The Review of Contemporary Fiction wrote of Without Blood: "Designed not for consumption, but for meditation. This story hangs around the neck, curls into you." This in my opinion is the most precise review of many glowing reviews.
The story takes placed in an unknown place and time where partisans of an unknown ideology are waging war. In a country farmhouse, Manuel Roca's enemies have come to kill him for past transgressions, and Manuel hides his daughter Nina in a hole beneath the floor.
As the gunfire rattles above her, shattering the windows, Nina closes her eyes:
"She flattened herself against the blanket and curled up even tighter, pulling her knees to her chest. She liked being in that position. She felt the earth, cool, under her side, protecting her—it would not betray her. And she felt her own curled-up body, folded around itself like a shell—she liked this—she was shell and animal, her own shelter, she was everything, she was everything for herself, nothing could hurt her as long as she remained in this position."
The shooting stops and the men's voices move further away. Nina's father and brother are dead. One boy, Tito, a few years older than Nina, remains inside the house where he finds the outline of a trapdoor. He lifts the door and sees Nina, points his gun at her, but cannot shoot:
"Tito felt returning to him a sensation he had felt a thousand times, finding that exact position, between the warmth of sheets or under the afternoon sun of childhood. Knees folded, hands between the legs, feet balanced. Head bent forward slightly, closing the circle. How lovely it was, he though . . .it was all so orderly. It was all so complete. Exact."
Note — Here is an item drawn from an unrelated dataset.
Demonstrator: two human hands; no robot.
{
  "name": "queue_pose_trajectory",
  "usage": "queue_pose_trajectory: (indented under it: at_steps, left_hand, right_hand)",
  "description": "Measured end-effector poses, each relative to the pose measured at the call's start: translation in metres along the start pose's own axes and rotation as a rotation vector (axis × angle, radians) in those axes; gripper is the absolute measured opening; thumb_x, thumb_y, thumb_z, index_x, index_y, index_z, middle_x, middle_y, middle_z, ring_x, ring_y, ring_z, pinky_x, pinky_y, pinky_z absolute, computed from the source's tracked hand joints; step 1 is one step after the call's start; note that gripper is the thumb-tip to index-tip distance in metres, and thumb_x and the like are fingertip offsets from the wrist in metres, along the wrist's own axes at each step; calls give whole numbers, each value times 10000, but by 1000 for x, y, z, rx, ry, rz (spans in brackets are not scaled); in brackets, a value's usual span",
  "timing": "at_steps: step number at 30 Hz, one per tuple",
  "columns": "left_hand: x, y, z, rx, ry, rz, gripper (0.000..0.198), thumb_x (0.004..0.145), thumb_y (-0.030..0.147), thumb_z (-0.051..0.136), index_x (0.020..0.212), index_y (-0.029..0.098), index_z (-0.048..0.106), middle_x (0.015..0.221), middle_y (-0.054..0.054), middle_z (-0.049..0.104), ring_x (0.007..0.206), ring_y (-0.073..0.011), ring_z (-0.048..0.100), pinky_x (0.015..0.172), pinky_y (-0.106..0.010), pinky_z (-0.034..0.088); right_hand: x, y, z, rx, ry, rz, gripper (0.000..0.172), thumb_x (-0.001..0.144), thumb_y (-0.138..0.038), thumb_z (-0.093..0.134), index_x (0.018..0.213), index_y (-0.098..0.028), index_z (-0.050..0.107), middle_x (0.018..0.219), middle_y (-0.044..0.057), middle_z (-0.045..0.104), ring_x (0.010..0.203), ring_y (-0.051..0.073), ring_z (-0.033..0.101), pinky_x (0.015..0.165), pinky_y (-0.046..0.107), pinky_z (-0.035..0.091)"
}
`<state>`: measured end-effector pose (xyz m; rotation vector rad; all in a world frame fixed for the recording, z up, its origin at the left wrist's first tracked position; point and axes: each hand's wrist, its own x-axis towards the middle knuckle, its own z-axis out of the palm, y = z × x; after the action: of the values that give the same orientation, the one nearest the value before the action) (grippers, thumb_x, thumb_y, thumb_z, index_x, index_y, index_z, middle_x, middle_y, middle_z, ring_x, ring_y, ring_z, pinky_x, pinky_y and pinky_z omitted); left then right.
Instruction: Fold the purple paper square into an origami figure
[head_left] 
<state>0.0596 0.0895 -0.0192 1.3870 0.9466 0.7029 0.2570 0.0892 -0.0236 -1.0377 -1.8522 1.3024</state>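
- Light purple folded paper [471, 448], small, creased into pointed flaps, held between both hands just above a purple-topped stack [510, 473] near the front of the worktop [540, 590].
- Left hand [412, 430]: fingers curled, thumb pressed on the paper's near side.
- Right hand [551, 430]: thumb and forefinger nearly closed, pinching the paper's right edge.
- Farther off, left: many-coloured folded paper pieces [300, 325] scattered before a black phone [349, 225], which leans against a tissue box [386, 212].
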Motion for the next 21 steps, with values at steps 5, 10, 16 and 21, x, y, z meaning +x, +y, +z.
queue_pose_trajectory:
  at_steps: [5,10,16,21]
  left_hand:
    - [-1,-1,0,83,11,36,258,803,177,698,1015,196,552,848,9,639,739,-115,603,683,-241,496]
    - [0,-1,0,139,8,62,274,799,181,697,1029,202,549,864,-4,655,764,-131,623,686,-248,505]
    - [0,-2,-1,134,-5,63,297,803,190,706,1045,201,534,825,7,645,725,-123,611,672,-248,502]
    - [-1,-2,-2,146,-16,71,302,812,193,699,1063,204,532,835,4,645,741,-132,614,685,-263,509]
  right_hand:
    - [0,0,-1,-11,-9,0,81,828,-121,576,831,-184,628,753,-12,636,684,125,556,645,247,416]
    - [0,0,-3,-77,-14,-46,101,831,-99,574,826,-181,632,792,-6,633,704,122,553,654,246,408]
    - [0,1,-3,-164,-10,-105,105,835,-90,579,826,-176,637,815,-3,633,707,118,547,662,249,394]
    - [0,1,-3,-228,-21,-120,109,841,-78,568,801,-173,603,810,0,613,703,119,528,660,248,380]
Three days later, after the house had burned to the ground, a filthy man on an old nag reaches out to Nina and lifts her into the saddle. Part I ends.
Part I deals with actions and Part II deals with consequences. Many years have passed, Tito is an old man selling lottery tickets at a kiosk where an old woman approaches him. She invites him to have a drink with her, and although her knows this is the child from the hole, he cannot resist:
"Many years ago, you saw three men kill your father, in cold blood. I'm the only one of the three who's still alive . . . You came here to find me."
Nina answers: "When I was a child my name was Nina. But everything ended that day. No one called me by that name anymore . . . Now I have many names."
Taking the path of revenge would have been as easy as it would have been totally wrong. But Baricco weaves a story with fine silk thread and the tension grows. I do not care to spoil the experience for the next reader; it is enough to say that when secrets are spilled and hearts are open, they are done so without blood.